Je me permets donc de vous saisir afin que vous puissiez m'apporter des éclaircissements sur ce dossier, et plus particulièrement sur la position que doivent adopter les édiles en attendant l'issue de cette concertation.

M. le président. La parole est à M. le ministre délégué.

M. Xavier Darcos, ministre délégué à l'enseignement scolaire. Monsieur le sénateur, vous m'interrogez sur le droit de reprographie. Je vais essayer de vous répondre le plus clairement possible en vous rappelant le droit applicable sur cette question complexe et, comme vous le savez, très ancienne.

Rappelons tout d'abord le principe fondamental du respect du droit d'auteur ou de ses ayants droit, dont le consentement est requis pour toute reproduction, notamment par reprographie. A défaut de cette autorisation, la reprographie est illicite et constitutive du délit de contrefaçon. Je cite ici simplement les dispositions de l'article L. 122-4 du code de la propriété intellectuelle.
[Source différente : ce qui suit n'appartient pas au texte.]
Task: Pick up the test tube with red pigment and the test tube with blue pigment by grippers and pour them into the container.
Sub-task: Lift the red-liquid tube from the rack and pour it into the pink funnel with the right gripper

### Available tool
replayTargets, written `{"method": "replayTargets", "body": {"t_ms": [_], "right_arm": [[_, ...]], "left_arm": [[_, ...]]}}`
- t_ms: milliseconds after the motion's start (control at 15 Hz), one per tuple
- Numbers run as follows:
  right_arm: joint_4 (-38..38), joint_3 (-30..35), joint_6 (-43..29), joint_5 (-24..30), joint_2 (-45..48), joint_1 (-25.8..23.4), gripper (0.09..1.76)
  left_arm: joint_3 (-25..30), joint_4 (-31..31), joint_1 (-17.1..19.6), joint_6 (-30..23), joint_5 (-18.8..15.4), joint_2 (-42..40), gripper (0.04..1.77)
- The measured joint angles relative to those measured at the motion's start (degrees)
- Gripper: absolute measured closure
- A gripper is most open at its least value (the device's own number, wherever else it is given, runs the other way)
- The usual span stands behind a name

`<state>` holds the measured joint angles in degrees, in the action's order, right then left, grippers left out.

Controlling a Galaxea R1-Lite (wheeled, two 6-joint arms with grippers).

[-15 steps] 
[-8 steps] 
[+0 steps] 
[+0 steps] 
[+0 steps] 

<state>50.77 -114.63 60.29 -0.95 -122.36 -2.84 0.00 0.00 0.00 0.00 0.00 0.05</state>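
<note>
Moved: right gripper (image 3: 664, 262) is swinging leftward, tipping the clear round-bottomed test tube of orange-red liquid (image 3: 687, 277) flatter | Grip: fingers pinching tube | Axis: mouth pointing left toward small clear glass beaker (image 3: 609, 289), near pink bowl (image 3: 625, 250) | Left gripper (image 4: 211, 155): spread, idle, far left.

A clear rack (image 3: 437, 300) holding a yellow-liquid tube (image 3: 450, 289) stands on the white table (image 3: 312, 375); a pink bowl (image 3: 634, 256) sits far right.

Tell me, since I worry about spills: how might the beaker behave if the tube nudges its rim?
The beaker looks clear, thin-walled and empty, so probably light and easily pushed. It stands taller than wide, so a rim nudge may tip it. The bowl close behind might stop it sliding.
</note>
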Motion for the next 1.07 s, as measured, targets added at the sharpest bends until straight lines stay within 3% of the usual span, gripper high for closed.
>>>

Or nous savons que les supports reprographiés sont fréquemment utilisés au sein des établissements scolaires, notamment dans le premier degré. Il est donc crucial de savoir à quelle collectivité incombe la charge des droits de reprographie. C'est pourquoi le Gouvernement a sollicité l'avis du Conseil d'Etat.

Le Conseil d'Etat, le 14 janvier 2003, a estimé que cette prise en charge des dépenses pédagogiques relevait des communes au titre des dépenses obligatoires, conformément aux dispositions de l'article L. 212-5 du code de l'éducation. En vertu de l'article L. 211-8 du même code, l'Etat n'a à sa charge que les rémunérations des personnels enseignants des écoles élémentaires et maternelles. Nous retrouvons donc le clivage entre l'Etat et les communes mis en place dès 1886 pour le fonctionnement des écoles primaires.

Avouons-le, cette situation n'est sans doute pas très agréable pour les communes, mais on ne peut pas dire qu'elle soit opaque. Selon le Conseil d'Etat, c'est bien aux communes, et non à l'Etat, qu'il incombe de mettre en oeuvre les dispositions permettant la reproduction d'oeuvres protégées et d'en supporter la charge financière.

A ce propos, je vous indique qu'une circulaire d'explication est en cours d'élaboration, dans laquelle nous rappellerons aux personnels et aux élus l'avis du Conseil d'Etat. Cette circulaire sera conjointement signée par le ministre de l'intérieur, de la sécurité intérieure et des libertés locales et par le ministre de la jeunesse, de l'éducation nationale et de la recherche.

Voilà ce que je puis vous dire pour ce qui est du droit applicable.

Par ailleurs, comme vous le savez, les gouvernements successifs se sont attachés à ce problème. Je me souviens en particulier de l'époque où j'étais conseiller d'Alain Juppé, alors Premier ministre, pour ces questions ; il avait cherché à donner à la classe le même caractère que le cercle de famille. Nous ne sommes malheureusement pas parvenus à imposer ce point de vue. Les droits doivent donc être payés.

M. le président. La parole est M. Bernard Piras.

M. Bernard Piras. Monsieur le ministre, pour ce qui est du droit, il n'y a aucun problème. Le drame, c'est que ce sont encore les communes qui vont devoir payer alors que, jusqu'à présent, elles n'assumaient pas de telles charges. De surcroît, avec les lois de décentralisation que vous préparez, je crains que les communes n'aient à payer encore davantage. Le législateur devrait, selon moi, se pencher sur cette question afin de garantir l'équité entre les collectivités locales, qu'il s'agisse des communes, des départements et des régions.